Bakamla sebagai Institusi Sipil Berdasarkan UU No. 32 Tahun 2014

Perlu ditegaskan bahwa Badan Keamanan Laut (Bakamla) dibentuk berdasarkan Undang-Undang Nomor 32 Tahun 2014 tentang Kelautan, tepatnya diatur dalam Pasal 59 hingga Pasal 66. Secara kelembagaan, Bakamla berada di bawah dan bertanggung jawab kepada Presiden melalui koordinasi Kementerian Kelautan dan Perikanan (KKP), yang merupakan kementerian sipil.

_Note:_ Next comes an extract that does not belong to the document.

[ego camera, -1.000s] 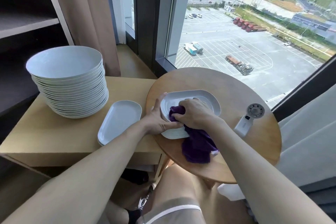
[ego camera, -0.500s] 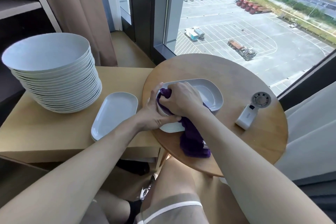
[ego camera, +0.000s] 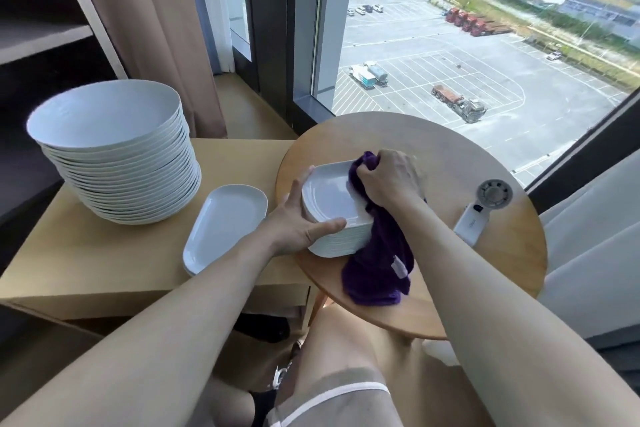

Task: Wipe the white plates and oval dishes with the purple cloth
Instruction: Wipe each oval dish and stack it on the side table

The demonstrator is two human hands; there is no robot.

Dengan demikian, berdasarkan dasar hukum pendiriannya maupun posisi strukturalnya, Bakamla merupakan institusi sipil, bukan bagian dari militer atau TNI.

Meskipun dalam pelaksanaan tugasnya Bakamla selalu melibatkan personel aktif dari TNI, hal tersebut tidak menjadikan Bakamla sebagai institusi militer, karena tidak berada dalam struktur organisasi TNI sebagaimana dimaksud dalam Pasal 10 UUD 1945, yang menyatakan bahwa hanya Angkatan Darat, Angkatan Laut, dan Angkatan Udara yang berada di bawah kekuasaan militer tertinggi Presiden.

Oleh sebab itu, segala upaya untuk menempatkan personel militer aktif di Bakamla tanpa alih status, apalagi jika dijadikan struktur komando operasional militer, adalah tindakan yang bertentangan dengan asas konstitusionalitas dan prinsip supremasi sipil dalam sistem ketatanegaraan Indonesia.

Oleh karena itu, kami menyampaikan beberapa seruan penting:

  1. Seluruh personel militer aktif yang saat ini ditempatkan di Bakamla harus segera dikembalikan ke satuan asalnya, khususnya TNI AL, atau mengajukan alih status menjadi pegawai sipil apabila ingin tetap melanjutkan tugasnya di sektor keamanan laut.
  2. Pemerintah bersama TNI perlu memastikan bahwa institusi keamanan laut yang dimaksud dalam UU TNI yang baru tidak melanggar batas konstitusi, dan tetap berada dalam kerangka supremasi sipil.
  3. Segala bentuk penugasan militer aktif di luar struktur TNI yang sah menurut konstitusi harus ditertibkan, guna menghindari terjadinya pelanggaran prinsip negara hukum dan supremasi konstitusi.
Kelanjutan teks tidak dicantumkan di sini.